Hollands have lifespan is more unusual then other small rabbits typically 910-12 for small breeds like Netherlander dwarfs . But Hollands life span is 7-12.When it really should be 10-12, why some pet stores say they live 6 to 7? Because all rabbits have extremely high risk of Ovarian Cancer or Prostate Cancer. Rabbits naturally have high reproductive systems, can produce litters up to 8.Rabbit mills (rabbits usually come from pet stores and meat mill (cough New Zealanders and rexes) over inbreed the rabbit to decrease the time between litters, and the amount in the litter for profit.Some time meat millers pose as breeders trying to "sell the extra stock" so make sure the breeders are legit.

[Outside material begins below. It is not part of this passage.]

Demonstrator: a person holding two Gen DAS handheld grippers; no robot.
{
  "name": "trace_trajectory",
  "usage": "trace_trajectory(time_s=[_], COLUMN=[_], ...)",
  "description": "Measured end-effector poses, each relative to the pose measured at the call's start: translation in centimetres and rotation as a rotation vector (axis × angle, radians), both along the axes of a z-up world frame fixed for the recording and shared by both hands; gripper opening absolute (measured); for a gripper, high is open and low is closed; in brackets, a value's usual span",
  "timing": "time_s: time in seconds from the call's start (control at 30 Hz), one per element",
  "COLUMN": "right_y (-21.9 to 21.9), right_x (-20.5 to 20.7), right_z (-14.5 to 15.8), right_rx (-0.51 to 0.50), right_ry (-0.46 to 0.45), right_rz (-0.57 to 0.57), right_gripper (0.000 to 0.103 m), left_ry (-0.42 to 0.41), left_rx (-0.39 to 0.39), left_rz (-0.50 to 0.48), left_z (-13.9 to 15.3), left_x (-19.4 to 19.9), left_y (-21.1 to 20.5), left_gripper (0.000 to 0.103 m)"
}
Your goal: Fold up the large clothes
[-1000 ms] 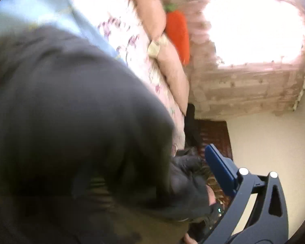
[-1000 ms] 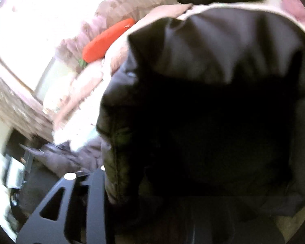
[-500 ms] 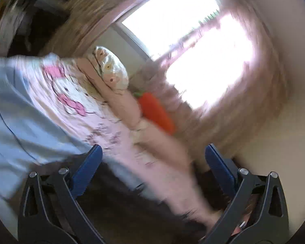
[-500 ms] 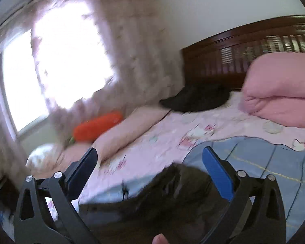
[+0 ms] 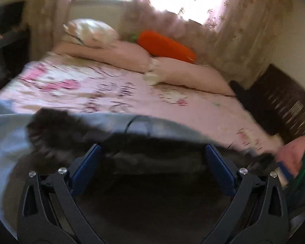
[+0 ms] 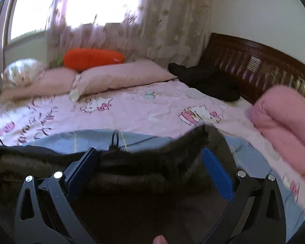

But this can also significantly decrease the mothers life due to stress, to the point rabbit will eat their own babies. You shouldn't have any issues buying a bunny from a breeder unless it has give birth, or you didn't spay it.Does have increase of ovarian cancer, and when have litters.
So when i buy a bunny i don't buy:
From pet stores
Rabbit meat mills
Breeders with too many litters at a time
People who sell all Rexs and New Zealand Rabbits due to the fact they usually used in meat mills
Mother rabbits
And rabbit with yellow paws because that indicates the rabbit are rolling in the pee, major risk to 4 really deadly disease they get from urine like Gastrointestinal stasis

Finally if the Holland lops are on the bigger side it might naturally live a shorter life, because mixed with larger breeds its lifespan is close to 6 to 8.


----------



## Preitler

Lunnabell said:


> , why some pet stores say they live 6 to 7? Because all rabbits have extremely high risk of Ovarian Cancer or Prostate Cancer.



I guess that 6-7 years are a selling argument (getting a pet for a 8yo that will be alive when it is 20 is hard to plan for), or experience from "pet" bunnys that live lonesome lives in a little pet store hutch somewhere in the backyard.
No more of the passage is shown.